• There are countless theoretical approaches to understanding the universal problem of suffering. We start with the Buddhist conception, which sees pain as an inevitable and natural part of life, which is transient and always changing. Therefore if we attach to what is impermeant, we will suffer when it changes.
• The parable of the farmer and the Buddha shows that our biggest problem is that we believe we should have no problems.
• In these views, suffering occurs because, paradoxically, we think we should not be suffering!
• Pain is unavoidable, but suffering is optional.

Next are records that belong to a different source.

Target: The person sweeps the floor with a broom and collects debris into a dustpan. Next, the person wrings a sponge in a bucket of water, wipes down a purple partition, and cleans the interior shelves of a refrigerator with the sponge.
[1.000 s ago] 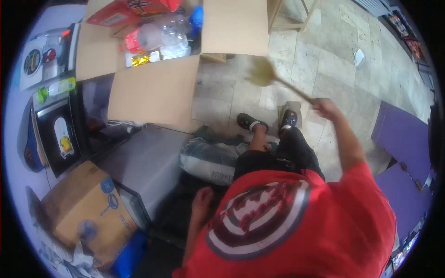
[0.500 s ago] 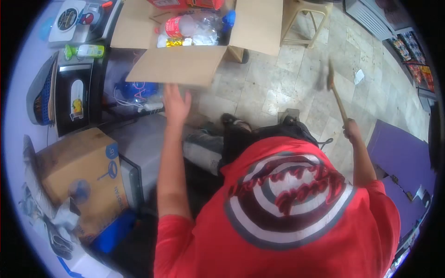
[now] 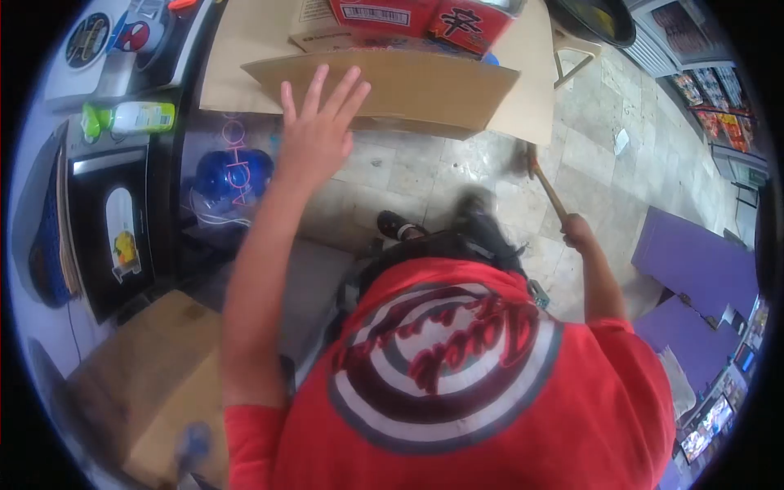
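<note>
A large cardboard box (image 3: 384, 90) stands open in front of me, its near flap tipped up. My left hand (image 3: 318, 122) lies against that flap with fingers spread, gripping nothing. My right hand (image 3: 578, 233) is wrapped round the lower end of a tool with a wooden handle (image 3: 549, 186). At the far end the tool has a reddish-brown tip and a greyish, blurred head, held low over the tiled floor; its exact kind is unclear. Red printed cartons (image 3: 408, 20) show beyond the raised flap, which hides the inside of the box.
At the left, a spray bottle (image 3: 135, 118) lies on a black appliance (image 3: 106, 220), near a white scale (image 3: 86, 41). A blue round container (image 3: 233, 175) sits below. A brown carton (image 3: 155, 367) is beside me. Purple panels (image 3: 694, 253) stand right; a dark pan (image 3: 596, 20) is at the back.
The near flap has gone from lying outward to tilted up, covering the bottles seen earlier. My left hand has spread its fingers on it. My right hand and the tool have shifted left.
</note>
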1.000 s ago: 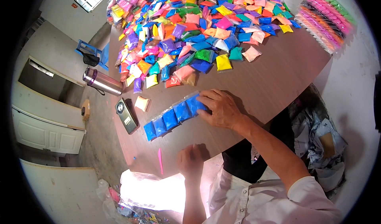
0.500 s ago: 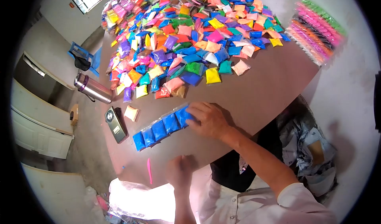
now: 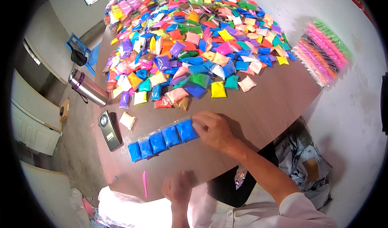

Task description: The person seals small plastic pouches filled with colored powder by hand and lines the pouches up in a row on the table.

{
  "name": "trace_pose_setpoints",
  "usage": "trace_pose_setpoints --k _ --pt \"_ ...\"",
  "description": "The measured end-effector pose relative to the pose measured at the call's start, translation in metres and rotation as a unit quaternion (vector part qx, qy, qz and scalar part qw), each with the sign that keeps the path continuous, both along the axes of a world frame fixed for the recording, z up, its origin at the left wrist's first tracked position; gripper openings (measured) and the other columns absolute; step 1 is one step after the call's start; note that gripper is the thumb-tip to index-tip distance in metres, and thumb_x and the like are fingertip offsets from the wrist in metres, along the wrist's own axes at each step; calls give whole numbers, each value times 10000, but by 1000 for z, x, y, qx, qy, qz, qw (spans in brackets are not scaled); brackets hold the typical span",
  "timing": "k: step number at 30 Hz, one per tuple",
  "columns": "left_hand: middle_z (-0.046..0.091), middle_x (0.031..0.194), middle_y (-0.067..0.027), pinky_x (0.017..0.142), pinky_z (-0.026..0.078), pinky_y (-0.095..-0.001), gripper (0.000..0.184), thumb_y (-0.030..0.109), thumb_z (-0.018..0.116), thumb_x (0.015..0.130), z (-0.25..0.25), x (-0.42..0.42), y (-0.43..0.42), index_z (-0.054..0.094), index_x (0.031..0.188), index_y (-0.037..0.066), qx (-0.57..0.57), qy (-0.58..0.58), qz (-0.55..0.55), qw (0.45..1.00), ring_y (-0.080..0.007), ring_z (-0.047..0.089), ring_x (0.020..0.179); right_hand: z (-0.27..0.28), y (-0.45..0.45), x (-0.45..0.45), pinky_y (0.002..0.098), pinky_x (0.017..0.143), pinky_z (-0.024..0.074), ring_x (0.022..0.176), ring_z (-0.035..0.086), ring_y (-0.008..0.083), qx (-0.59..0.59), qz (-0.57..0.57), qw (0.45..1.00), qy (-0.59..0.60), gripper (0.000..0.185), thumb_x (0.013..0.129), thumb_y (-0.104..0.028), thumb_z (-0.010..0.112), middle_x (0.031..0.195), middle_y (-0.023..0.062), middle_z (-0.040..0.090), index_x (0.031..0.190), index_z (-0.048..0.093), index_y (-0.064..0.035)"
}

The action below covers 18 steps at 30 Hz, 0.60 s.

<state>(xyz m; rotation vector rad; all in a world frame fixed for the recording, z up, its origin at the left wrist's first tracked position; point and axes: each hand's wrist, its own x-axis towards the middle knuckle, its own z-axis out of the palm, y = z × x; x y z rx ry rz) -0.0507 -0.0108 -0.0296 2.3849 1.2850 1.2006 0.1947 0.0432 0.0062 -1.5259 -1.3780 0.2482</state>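
Observation:
Several blue packets (image 3: pixel 158 142) lie side by side in a slanting row on the brown table. At the row's right end, my right hand (image 3: pixel 214 130) has its fingers curled at the edge of the last packet; whether they grip it is hard to tell. My left hand (image 3: pixel 177 187) rests at the table's near edge, its fingers curled and blurred. To its left lies a pink plastic tool (image 3: pixel 145 183). A pale cream packet (image 3: pixel 127 120) lies above the row's left end, beside a black and silver device (image 3: pixel 109 131).
A big heap of colourful packets (image 3: pixel 194 46) covers the far part of the table (image 3: pixel 266 107). A steel flask (image 3: pixel 89 86) stands at the left edge. Bundled colourful packs (image 3: pixel 321 54) are at the right. A blue chair (image 3: pixel 92 56) stands beyond the flask.
The view has shifted, so the table's contents sit lower and further left. My right hand has moved slightly off the last blue packet, which now shows more fully. My left hand stays near the edge.

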Motion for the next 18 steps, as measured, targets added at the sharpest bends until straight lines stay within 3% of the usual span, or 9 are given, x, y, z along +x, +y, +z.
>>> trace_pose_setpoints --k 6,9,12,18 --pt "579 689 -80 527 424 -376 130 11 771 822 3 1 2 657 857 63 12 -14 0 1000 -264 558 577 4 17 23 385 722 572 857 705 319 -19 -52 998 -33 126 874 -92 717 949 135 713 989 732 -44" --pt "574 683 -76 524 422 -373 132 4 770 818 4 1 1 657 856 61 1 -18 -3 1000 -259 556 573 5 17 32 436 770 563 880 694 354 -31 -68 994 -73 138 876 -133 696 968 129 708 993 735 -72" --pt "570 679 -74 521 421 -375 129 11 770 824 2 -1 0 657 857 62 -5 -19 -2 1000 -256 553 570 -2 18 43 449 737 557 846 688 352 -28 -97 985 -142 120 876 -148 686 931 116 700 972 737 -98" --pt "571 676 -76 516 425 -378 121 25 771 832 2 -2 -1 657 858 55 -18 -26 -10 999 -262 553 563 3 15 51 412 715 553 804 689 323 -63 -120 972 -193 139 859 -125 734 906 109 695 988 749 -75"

Suffering is pain plus our grasping, resistance, attachment or identification. Thus we can greatly reduce our suffering by changing how we deal with pain.
• The serenity prayer teaches us that we need the wisdom to discern between what is in our power to control (our mental reaction to pain) and what isn’t (the pain itself).
• According to Viktor Frankl, in the brief moment after pain, we have a gap where we can pause and decide what response we would like to have. We may evolve mechanisms to respond automatically, but we also have the power to choose our response if we are conscious.
• Cognitive behavioral psychologists recognize a similar principle, and explain how our minds can trap us in suffering. We experience pain and then immediately create a thought about it. This thought creates our feelings and a physiological reaction, for example, stress and tension in the body. In time, these feelings spiral out of control and manifest as behaviors that reinforce our original thoughts.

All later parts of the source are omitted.